**WHAT THIS TASK INVOLVES**
Every entry below is to be copied exactly, with nothing left out.

**PROVIDED ENTRIES**
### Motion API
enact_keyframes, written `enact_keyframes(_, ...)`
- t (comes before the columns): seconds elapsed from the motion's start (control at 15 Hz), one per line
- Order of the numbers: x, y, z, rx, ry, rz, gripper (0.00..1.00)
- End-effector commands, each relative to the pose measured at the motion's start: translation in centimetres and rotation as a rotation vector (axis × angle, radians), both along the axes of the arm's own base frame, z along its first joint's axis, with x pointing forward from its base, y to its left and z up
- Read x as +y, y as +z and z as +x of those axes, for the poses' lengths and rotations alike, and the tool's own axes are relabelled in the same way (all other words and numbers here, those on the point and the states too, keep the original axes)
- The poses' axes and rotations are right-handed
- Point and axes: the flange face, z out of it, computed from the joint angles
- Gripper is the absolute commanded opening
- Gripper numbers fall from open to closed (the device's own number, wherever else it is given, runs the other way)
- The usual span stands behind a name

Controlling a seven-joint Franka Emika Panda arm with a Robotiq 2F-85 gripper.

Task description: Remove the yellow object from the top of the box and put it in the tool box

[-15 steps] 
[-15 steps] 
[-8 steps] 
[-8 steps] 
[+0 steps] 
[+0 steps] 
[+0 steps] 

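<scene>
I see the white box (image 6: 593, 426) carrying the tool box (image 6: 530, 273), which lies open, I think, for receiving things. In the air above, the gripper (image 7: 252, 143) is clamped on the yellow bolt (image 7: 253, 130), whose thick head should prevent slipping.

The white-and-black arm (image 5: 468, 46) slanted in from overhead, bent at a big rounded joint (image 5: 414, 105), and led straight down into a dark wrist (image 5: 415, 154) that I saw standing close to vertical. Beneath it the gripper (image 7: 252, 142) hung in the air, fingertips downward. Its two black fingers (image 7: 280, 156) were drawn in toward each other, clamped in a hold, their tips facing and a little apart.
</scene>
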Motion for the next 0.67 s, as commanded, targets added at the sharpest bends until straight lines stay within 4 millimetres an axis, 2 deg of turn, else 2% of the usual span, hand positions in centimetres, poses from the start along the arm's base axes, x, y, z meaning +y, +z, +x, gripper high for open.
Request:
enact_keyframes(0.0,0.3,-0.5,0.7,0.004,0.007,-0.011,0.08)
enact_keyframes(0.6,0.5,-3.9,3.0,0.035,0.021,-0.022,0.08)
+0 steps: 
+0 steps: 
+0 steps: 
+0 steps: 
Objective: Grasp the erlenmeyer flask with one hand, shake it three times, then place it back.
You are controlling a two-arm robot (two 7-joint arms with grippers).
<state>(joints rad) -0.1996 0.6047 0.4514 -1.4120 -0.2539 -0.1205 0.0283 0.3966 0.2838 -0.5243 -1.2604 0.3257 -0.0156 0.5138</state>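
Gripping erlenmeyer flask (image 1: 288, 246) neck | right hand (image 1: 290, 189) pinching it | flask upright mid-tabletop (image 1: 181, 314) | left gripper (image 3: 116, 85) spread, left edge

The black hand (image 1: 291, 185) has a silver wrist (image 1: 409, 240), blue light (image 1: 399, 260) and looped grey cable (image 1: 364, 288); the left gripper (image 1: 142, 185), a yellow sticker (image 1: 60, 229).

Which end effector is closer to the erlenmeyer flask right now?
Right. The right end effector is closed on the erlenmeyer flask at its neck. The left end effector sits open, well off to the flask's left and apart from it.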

**OUTPUT OF THE TASK**
### Motion API
enact_keyframes, written `enact_keyframes(_, ...)`
- t (comes before the columns): seconds elapsed from the motion's start (control at 15 Hz), one per line
- Order of the numbers: x, y, z, rx, ry, rz, gripper (0.00..1.00)
- End-effector commands, each relative to the pose measured at the motion's start: translation in centimetres and rotation as a rotation vector (axis × angle, radians), both along the axes of the arm's own base frame, z along its first joint's axis, with x pointing forward from its base, y to its left and z up
- Read x as +y, y as +z and z as +x of those axes, for the poses' lengths and rotations alike, and the tool's own axes are relabelled in the same way (all other words and numbers here, those on the point and the states too, keep the original axes)
- The poses' axes and rotations are right-handed
- Point and axes: the flange face, z out of it, computed from the joint angles
- Gripper is the absolute commanded opening
- Gripper numbers fall from open to closed (the device's own number, wherever else it is given, runs the other way)
- The usual span stands behind a name

Controlling a seven-joint Franka Emika Panda arm with a Robotiq 2F-85 gripper.

Task description: Remove the yellow object from the top of the box and put it in the tool box

[-15 steps] 
[-15 steps] 
[-8 steps] 
[-8 steps] 
[+0 steps] 
[+0 steps] 
[+0 steps] 

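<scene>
I see the white box (image 6: 593, 426) carrying the tool box (image 6: 530, 273), which lies open, I think, for receiving things. In the air above, the gripper (image 7: 252, 143) is clamped on the yellow bolt (image 7: 253, 130), whose thick head should prevent slipping.

The white-and-black arm (image 5: 468, 46) slanted in from overhead, bent at a big rounded joint (image 5: 414, 105), and led straight down into a dark wrist (image 5: 415, 154) that I saw standing close to vertical. Beneath it the gripper (image 7: 252, 142) hung in the air, fingertips downward. Its two black fingers (image 7: 280, 156) were drawn in toward each other, clamped in a hold, their tips facing and a little apart.
</scene>
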Motion for the next 0.67 s, as commanded, targets added at the sharpest bends until straight lines stay within 4 millimetres an axis, 2 deg of turn, else 2% of the usual span, hand positions in centimetres, poses from the start along the arm's base axes, x, y, z meaning +y, +z, +x, gripper high for open.
Request:
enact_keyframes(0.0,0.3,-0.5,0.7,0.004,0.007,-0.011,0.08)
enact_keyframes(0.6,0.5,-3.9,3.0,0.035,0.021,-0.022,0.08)
+0 steps: 
+0 steps: 
+0 steps: 
+0 steps: 
Objective: Grasp the erlenmeyer flask with one hand, shake it three times, then place it back.
You are controlling a two-arm robot (two 7-joint arms with grippers).
<state>(joints rad) -0.1996 0.6047 0.4514 -1.4120 -0.2539 -0.1205 0.0283 0.3966 0.2838 -0.5243 -1.2604 0.3257 -0.0156 0.5138</state>
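Gripping erlenmeyer flask (image 1: 288, 246) neck | right hand (image 1: 290, 189) pinching it | flask upright mid-tabletop (image 1: 181, 314) | left gripper (image 3: 116, 85) spread, left edge

The black hand (image 1: 291, 185) has a silver wrist (image 1: 409, 240), blue light (image 1: 399, 260) and looped grey cable (image 1: 364, 288); the left gripper (image 1: 142, 185), a yellow sticker (image 1: 60, 229).

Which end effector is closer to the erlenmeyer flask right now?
Right. The right end effector is closed on the erlenmeyer flask at its neck. The left end effector sits open, well off to the flask's left and apart from it.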

Besides the given answer, there is nothing more to add.